● EXERCISE DETAILS
In the data below, find the line containing "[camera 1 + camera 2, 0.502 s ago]"; reproduce that line and all subsequent lines exactly, and nothing else.
⁂
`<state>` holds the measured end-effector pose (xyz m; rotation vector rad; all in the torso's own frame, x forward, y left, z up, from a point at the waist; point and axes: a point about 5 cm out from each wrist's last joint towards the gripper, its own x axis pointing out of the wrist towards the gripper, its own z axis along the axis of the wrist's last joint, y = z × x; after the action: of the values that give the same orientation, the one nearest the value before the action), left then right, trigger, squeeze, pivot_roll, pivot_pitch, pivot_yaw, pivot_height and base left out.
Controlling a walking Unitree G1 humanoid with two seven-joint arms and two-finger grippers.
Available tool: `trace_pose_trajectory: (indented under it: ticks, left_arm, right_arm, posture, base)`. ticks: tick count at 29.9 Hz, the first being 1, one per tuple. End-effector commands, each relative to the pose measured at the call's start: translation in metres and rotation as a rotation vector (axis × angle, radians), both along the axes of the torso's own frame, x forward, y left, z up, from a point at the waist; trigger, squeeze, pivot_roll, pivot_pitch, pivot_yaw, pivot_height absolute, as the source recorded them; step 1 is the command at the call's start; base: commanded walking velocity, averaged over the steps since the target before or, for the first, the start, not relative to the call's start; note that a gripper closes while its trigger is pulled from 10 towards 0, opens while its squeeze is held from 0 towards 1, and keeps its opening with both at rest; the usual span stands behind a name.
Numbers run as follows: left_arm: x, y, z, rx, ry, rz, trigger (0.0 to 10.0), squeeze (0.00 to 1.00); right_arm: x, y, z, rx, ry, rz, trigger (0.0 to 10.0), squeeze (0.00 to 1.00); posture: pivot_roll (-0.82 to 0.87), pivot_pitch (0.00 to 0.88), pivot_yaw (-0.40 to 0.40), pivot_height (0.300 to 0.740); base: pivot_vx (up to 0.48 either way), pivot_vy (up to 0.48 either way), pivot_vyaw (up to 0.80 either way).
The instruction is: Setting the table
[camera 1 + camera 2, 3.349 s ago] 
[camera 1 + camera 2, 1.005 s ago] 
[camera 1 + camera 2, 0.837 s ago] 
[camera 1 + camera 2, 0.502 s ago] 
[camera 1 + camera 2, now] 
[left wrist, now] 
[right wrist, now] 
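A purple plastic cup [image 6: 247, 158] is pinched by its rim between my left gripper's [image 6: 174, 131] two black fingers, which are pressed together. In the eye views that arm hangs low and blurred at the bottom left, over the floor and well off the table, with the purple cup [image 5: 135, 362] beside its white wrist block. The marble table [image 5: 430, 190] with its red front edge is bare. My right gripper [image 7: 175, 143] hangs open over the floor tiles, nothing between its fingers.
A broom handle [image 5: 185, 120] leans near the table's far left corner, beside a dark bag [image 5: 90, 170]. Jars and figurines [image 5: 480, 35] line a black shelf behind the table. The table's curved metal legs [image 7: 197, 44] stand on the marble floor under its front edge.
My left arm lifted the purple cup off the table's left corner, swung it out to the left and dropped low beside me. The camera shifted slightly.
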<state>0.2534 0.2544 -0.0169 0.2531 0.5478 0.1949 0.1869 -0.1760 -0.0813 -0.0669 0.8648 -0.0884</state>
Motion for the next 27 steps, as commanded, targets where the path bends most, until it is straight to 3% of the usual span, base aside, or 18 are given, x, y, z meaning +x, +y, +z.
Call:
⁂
● TASK ANSWER
[camera 1 + camera 2, 0.502 s ago] 
[camera 1 + camera 2, now] 
[left wrist, now] 
[right wrist, now] 
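A purple plastic cup [image 6: 247, 158] is pinched by its rim between my left gripper's [image 6: 174, 131] two black fingers, which are pressed together. In the eye views that arm hangs low and blurred at the bottom left, over the floor and well off the table, with the purple cup [image 5: 135, 362] beside its white wrist block. The marble table [image 5: 430, 190] with its red front edge is bare. My right gripper [image 7: 175, 143] hangs open over the floor tiles, nothing between its fingers.
A broom handle [image 5: 185, 120] leans near the table's far left corner, beside a dark bag [image 5: 90, 170]. Jars and figurines [image 5: 480, 35] line a black shelf behind the table. The table's curved metal legs [image 7: 197, 44] stand on the marble floor under its front edge.
My left arm lifted the purple cup off the table's left corner, swung it out to the left and dropped low beside me. The camera shifted slightly.
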<state>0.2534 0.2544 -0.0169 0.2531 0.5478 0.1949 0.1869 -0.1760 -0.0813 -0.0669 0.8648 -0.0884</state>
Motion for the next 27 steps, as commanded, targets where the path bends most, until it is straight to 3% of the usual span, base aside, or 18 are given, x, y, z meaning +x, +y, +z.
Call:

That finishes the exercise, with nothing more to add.